**Data below**
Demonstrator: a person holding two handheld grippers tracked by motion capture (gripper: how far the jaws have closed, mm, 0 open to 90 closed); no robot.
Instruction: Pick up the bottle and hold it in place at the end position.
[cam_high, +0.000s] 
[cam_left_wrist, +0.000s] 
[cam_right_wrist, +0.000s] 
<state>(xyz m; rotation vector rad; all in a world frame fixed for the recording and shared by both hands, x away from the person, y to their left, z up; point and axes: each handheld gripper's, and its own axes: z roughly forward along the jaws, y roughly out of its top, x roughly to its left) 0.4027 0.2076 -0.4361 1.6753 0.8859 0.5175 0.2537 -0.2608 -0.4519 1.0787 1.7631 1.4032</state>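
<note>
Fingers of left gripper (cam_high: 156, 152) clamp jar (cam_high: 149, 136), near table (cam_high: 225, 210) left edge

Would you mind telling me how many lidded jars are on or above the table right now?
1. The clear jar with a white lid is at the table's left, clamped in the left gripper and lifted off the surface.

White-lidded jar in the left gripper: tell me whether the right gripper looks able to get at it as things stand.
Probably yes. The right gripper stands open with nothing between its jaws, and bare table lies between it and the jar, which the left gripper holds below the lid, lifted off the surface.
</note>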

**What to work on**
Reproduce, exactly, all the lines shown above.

**Problem solution**
Demonstrator: a person holding two handheld grippers tracked by motion capture (gripper: how far the jaws have closed, mm, 0 open to 90 closed); no robot.
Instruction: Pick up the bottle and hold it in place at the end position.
[cam_high, +0.000s] 
[cam_left_wrist, +0.000s] 
[cam_right_wrist, +0.000s] 
<state>(xyz m; rotation vector rad; all in a world frame fixed for the recording and shared by both hands, x away from the person, y to their left, z up; point and axes: each handheld gripper's, and its own axes: z roughly forward along the jaws, y roughly out of its top, x roughly to its left) 0.4027 0.2076 -0.4361 1.6753 0.8859 0.5175 0.2537 -0.2608 -0.4519 1.0787 1.7631 1.4032</state>
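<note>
Fingers of left gripper (cam_high: 156, 152) clamp jar (cam_high: 149, 136), near table (cam_high: 225, 210) left edge

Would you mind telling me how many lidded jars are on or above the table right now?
1. The clear jar with a white lid is at the table's left, clamped in the left gripper and lifted off the surface.

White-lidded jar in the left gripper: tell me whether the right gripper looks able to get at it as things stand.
Probably yes. The right gripper stands open with nothing between its jaws, and bare table lies between it and the jar, which the left gripper holds below the lid, lifted off the surface.
</note>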

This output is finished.